Justiça

Acusação diz que laudos contradizem versão da ré no júri de sargento

Assistentes do Ministério Público contestaram a tese de legítima defesa e citaram laudos periciais durante os debates

Por Gabrielly Farias 06/08/2026 16h04
Acusação diz que laudos contradizem versão da ré no júri de sargento
Acusação contestou a tese de legítima defesa e destacou contradições nos depoimentos da ré durante o júri - Foto: Ascom MPAL

Os debates entre acusação e defesa marcaram a reta final do júri de Josefa Cícera Nunes Flores, acusada de matar o sargento da Polícia Militar Alessandro Fábio da Silva, nesta quinta-feira (6), no Fórum Desembargador Jairon Maia Fernandes, em Maceió.

Durante a sustentação, os assistentes de acusação José Paulo e Beatriz Carvalho defenderam a condenação da ré e afirmaram que ela apresentou versões diferentes sobre o crime ao longo da investigação.
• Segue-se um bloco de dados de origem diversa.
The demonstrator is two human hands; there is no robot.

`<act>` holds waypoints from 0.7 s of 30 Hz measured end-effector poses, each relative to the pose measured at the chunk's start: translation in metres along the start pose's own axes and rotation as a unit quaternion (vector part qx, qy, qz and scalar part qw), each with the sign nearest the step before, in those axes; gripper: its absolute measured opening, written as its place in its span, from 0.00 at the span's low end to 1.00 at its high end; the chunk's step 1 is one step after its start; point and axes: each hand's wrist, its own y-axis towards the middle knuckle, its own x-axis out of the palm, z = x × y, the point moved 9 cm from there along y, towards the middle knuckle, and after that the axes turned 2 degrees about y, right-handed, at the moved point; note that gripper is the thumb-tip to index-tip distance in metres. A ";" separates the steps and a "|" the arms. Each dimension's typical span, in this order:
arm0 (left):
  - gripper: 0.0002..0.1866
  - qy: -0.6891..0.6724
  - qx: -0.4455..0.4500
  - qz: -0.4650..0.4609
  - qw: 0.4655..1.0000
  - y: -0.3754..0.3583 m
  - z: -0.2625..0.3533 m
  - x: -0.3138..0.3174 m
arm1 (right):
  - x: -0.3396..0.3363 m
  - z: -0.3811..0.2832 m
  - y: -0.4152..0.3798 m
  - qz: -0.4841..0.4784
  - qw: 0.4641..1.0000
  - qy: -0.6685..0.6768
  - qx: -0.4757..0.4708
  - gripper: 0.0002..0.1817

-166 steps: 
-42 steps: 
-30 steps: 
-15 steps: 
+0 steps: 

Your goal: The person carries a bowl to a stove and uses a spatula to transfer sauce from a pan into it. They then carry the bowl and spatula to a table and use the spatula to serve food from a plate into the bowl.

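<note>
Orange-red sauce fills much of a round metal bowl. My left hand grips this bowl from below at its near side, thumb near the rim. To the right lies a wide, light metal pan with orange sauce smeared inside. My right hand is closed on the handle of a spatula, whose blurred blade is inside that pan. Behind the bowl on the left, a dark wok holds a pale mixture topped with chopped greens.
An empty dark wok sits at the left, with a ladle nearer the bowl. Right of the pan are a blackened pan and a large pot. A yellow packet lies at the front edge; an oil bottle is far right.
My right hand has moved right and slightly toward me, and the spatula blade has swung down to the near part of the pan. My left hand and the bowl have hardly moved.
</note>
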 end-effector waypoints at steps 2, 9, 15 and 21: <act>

Ao falar aos jurados, José Paulo destacou as perdas causadas pela morte do policial e afirmou que Alessandro Fábio não teve a oportunidade de viver a promoção que aguardava na carreira militar. “O neto não teve o prazer de conhecer o avô, as filhas menores cresceram sem o pai. E a sociedade também perdeu 31 anos de dedicação à sua proteção”, afirmou.

O assistente também lembrou que, em um dos depoimentos prestados durante a investigação, Josefa teria afirmado que matou o companheiro após descobrir que ele pretendia matar uma pessoa a mando de um delegado e que seria protegido por um juiz. Segundo a acusação, essa foi uma das três versões apresentadas pela ré para explicar o crime.

A acusação também contestou a tese de legítima defesa. De acordo com os assistentes, o laudo pericial aponta que o disparo foi efetuado à distância, circunstância que, segundo eles, é incompatível com uma reação imediata a uma agressão.

Outro ponto destacado foi o resultado da perícia na arma utilizada no crime. Conforme a acusação, o laudo indica que foram efetuados dois disparos e que houve uma tentativa de realizar um terceiro tiro, que não ocorreu porque a pistola possuía um dispositivo de segurança que travou o mecanismo.

Já em relação à alegação da defesa de que Josefa sofre de transtornos psicológicos, os assistentes afirmaram que não há comprovação dessa condição nos autos do processo, sustentando que a documentação médica apresentada faz referência apenas a um quadro de artrite.

Josefa Cícera confessou ter efetuado o disparo que matou o sargento Alessandro Fábio da Silva, em março de 2022, mas sustenta que agiu em legítima defesa. O julgamento segue no Fórum de Maceió.